> [What is expected]
Pull out every line below holding the word "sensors".

● ● ● ● ●

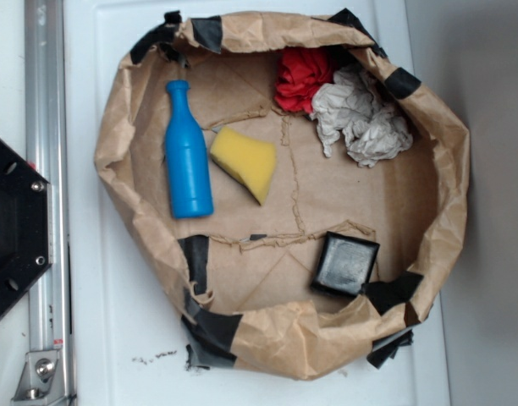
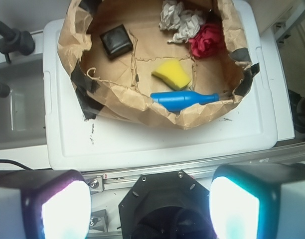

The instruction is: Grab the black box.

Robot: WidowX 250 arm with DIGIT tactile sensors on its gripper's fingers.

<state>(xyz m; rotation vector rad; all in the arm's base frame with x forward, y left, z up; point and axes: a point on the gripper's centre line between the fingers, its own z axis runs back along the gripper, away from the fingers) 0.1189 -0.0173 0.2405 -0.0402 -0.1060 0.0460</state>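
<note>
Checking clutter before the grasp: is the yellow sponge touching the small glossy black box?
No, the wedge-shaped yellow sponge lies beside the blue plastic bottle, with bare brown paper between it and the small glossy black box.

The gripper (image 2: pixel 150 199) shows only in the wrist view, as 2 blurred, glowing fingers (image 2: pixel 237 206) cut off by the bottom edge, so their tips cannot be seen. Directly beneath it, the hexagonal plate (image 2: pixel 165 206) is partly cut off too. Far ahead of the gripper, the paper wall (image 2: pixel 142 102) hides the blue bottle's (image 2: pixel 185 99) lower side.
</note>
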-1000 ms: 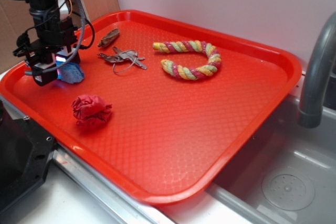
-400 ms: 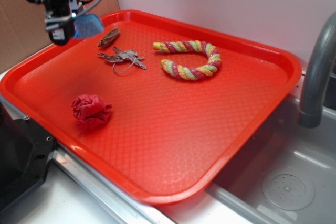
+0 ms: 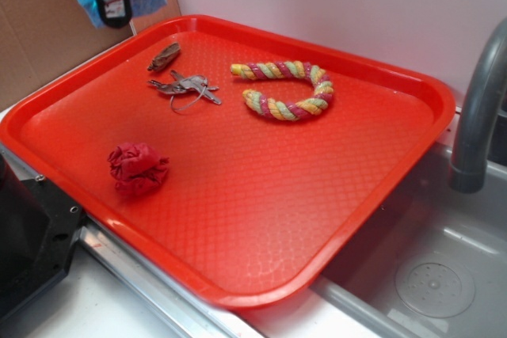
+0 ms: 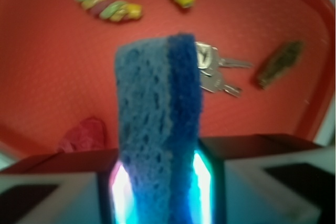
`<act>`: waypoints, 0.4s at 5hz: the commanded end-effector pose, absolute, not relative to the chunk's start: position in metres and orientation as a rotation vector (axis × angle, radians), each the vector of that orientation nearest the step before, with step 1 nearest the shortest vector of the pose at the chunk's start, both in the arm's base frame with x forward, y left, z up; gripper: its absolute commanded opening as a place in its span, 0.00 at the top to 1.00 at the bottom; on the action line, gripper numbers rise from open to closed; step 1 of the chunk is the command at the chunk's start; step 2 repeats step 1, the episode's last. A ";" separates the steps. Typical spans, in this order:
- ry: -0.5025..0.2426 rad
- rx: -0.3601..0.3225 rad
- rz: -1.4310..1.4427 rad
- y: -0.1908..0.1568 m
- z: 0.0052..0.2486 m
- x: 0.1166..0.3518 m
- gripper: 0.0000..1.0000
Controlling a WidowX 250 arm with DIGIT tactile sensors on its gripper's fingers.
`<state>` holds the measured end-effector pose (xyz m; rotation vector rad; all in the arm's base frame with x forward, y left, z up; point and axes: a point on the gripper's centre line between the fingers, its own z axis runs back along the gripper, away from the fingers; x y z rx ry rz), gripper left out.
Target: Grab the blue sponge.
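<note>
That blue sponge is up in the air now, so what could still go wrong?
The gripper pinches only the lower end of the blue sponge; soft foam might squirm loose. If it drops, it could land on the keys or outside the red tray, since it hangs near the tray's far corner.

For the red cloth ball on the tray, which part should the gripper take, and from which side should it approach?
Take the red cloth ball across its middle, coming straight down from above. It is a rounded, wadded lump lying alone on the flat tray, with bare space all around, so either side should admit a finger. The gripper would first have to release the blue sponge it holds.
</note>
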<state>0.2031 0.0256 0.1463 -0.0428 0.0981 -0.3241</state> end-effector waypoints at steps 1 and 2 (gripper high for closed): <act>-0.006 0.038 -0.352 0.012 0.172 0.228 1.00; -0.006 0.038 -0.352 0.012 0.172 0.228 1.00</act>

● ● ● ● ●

> [The completed task]
Robot: WidowX 250 arm with DIGIT tactile sensors on its gripper's fingers.
Controlling a WidowX 250 arm with DIGIT tactile sensors on its gripper's fingers.

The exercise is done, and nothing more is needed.